Top of INFORMATION PROVIDED

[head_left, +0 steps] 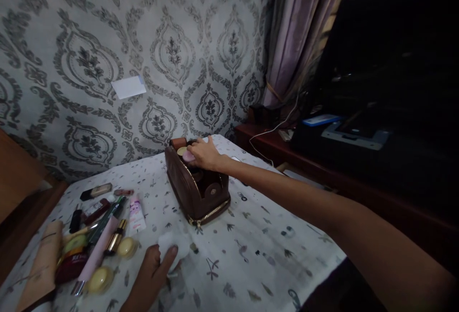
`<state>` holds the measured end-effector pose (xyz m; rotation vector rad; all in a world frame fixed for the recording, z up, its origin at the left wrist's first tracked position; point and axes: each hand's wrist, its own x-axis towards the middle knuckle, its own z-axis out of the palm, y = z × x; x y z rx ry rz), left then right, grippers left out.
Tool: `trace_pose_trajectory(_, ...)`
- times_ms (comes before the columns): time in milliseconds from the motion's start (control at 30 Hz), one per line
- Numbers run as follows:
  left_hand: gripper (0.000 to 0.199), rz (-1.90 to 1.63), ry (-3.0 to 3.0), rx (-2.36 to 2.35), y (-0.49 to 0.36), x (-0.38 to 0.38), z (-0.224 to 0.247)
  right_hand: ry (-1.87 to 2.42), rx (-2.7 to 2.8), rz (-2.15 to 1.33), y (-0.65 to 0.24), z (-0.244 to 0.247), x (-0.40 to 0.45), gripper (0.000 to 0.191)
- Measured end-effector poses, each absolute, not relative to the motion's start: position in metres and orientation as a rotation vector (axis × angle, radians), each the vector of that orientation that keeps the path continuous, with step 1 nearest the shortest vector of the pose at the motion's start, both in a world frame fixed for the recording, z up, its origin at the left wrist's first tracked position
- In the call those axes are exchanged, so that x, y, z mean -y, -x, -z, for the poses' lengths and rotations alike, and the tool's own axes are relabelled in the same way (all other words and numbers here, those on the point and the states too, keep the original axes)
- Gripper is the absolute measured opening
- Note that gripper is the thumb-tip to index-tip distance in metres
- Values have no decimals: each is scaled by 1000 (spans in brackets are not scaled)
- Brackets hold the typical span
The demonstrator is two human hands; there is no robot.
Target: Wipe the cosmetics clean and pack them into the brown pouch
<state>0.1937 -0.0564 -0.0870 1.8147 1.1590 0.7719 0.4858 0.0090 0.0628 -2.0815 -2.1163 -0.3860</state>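
Note:
A brown cosmetic bag [179,185] stands unzipped on the patterned white cloth. At its opening, my right hand [206,154] has its fingers curled on a pink round item [188,156]; its exact kind is unclear. Beside that lies a pale yellow round item [181,150] in the bag. Nearer to me, my left hand [150,271] is closed on a crumpled-looking white item [175,250], blurred, perhaps thin and soft. To its left lie cosmetics: a pink-and-white tube [136,214], a yellow round jar [126,247], another yellow jar [100,279] and a long pink tube [96,250].
A large beige tube [43,264] and several more cosmetics, among them a dark red jar [71,265], crowd the left side. Patterned wallpaper backs the table, and a white card [129,87] is on it. A dark red wooden surface [265,135] with a white cable is at right.

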Motion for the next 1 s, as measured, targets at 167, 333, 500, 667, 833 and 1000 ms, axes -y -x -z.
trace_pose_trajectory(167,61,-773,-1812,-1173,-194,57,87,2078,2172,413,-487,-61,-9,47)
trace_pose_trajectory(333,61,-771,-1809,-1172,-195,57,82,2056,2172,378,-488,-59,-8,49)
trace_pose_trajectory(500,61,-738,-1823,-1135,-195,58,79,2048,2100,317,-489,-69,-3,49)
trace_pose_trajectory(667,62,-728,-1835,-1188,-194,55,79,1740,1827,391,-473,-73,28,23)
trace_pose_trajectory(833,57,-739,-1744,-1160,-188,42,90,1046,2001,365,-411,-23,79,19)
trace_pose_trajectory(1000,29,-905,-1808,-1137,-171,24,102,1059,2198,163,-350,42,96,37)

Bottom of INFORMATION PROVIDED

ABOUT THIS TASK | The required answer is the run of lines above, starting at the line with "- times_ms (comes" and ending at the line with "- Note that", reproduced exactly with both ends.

SOLUTION |
- times_ms (comes before the columns): time in milliseconds from the motion's start (control at 30 Hz), one per line
- Numbers run as follows:
  left_hand: gripper (0.000 to 0.199), rz (-1.90 to 1.63), ry (-3.0 to 3.0), rx (-2.36 to 2.35), y (-0.49 to 0.36), x (-0.38 to 0.38), z (-0.224 to 0.247)
  right_hand: ry (-1.87 to 2.42), rx (-2.7 to 2.8), rz (-2.15 to 1.33), y (-0.65 to 0.24), z (-0.244 to 0.247), x (-0.40 to 0.45), gripper (0.000 to 0.191)
- Measured end-effector poses, each absolute, not relative to the motion's start: position in metres and orientation as a rotation vector (axis × angle, radians), each the vector of that orientation that keeps the path continuous, with step 1 nearest the shortest vector of the pose at the motion's start, both in a world frame fixed for the recording, z up, its origin at the left wrist's first tracked position
- In the call those axes are exchanged, so that x, y, z mean -y, -x, -z, for the poses' lengths and rotations alike, and the tool's own axes are relabelled in the same way (all other words and numbers here, those on the point and the states too, keep the original axes)
- Gripper is the absolute measured opening
- Note that gripper is the thumb-tip to index-tip distance in metres

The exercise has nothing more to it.